Task brief >> For the records below, copy exactly the span that begins at the line containing "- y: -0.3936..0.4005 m" and stops after the line containing "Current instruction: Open", minus any pictures.

[Dataset records]
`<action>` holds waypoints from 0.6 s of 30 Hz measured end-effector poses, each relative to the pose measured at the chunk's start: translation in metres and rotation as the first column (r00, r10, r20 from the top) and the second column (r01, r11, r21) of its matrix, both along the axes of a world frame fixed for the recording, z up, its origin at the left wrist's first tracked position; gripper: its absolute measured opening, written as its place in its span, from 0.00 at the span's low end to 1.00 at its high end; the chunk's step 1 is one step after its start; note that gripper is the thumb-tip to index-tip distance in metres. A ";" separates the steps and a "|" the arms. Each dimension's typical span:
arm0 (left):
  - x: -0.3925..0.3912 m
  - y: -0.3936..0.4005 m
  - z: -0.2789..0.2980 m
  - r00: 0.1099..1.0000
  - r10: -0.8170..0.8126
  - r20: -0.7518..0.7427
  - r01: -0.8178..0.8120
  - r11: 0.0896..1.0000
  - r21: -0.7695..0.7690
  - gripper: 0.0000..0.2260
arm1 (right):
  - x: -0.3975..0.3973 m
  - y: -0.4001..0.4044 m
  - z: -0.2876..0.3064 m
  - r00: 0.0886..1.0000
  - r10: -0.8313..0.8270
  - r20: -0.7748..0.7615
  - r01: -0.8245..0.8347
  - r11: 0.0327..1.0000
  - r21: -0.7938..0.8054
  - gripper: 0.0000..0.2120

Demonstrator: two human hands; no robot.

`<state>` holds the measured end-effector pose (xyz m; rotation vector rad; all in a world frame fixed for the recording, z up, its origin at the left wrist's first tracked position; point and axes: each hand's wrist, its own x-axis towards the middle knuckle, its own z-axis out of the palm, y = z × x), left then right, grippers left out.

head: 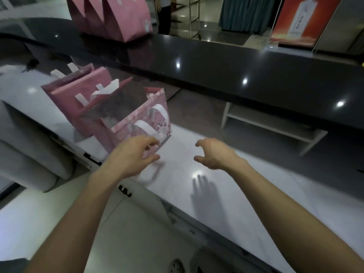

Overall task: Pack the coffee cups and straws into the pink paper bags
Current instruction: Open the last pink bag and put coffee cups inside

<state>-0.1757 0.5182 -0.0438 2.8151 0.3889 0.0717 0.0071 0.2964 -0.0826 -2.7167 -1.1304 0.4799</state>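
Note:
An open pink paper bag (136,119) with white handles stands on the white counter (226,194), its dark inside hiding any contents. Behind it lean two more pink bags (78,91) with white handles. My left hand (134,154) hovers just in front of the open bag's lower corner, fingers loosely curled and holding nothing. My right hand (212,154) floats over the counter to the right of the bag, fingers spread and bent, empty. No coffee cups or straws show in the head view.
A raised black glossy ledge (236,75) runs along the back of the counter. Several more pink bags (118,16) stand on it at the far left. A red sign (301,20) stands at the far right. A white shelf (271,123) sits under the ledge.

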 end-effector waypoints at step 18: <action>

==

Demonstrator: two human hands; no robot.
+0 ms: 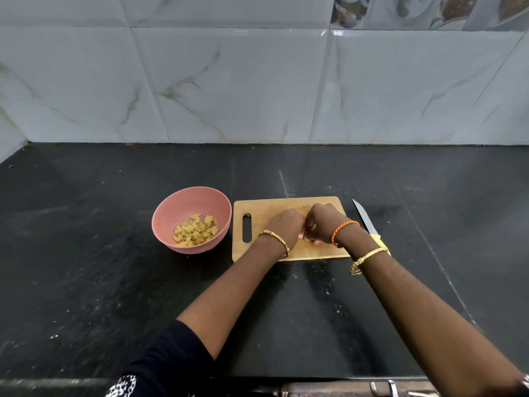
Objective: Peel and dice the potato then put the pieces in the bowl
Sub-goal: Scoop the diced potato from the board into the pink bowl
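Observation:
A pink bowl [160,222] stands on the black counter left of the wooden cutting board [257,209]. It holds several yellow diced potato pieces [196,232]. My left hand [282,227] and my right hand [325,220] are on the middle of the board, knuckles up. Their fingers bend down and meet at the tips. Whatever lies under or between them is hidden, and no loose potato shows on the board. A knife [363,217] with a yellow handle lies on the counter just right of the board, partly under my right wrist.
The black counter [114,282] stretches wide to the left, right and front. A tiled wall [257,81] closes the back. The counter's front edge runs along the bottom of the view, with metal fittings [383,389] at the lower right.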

Written answer >>
  - y: -0.3936..0.4005 m
  - z: -0.2789..0.2980 m
  - r00: 0.1099..1.0000
  - r10: -0.8170..0.8126
  - r20: -0.7518..0.7427
  - r01: -0.8178..0.8120
  - r11: 0.0896..1.0000
  - r21: -0.7695..0.7690
  - gripper: 0.0000..0.2260
arm1 (right):
  - x: -0.3975..0.3973 m
  - y: -0.4001..0.4044 m
  - z: -0.2876..0.3064 m
  - r00: 0.0886..1.0000
  - r10: -0.8313..0.8270
  - r20: -0.7748..0.7615
  - r01: -0.8245..0.8347
  - r11: 0.0327..1.0000
  - r21: -0.7938..0.8054
  - gripper: 0.0000..0.2120

Demonstrator: two human hands; no robot.

`<state>` holds the measured end-effector pose (xyz m; rotation vector rad; all in a world frame fixed for the recording, z up, its origin at the left wrist's first tracked position; point and axes: each hand's wrist, its own x-axis towards the middle knuckle, its own z-axis out of the palm, y = z × x), left then right, grippers left out.

head: 

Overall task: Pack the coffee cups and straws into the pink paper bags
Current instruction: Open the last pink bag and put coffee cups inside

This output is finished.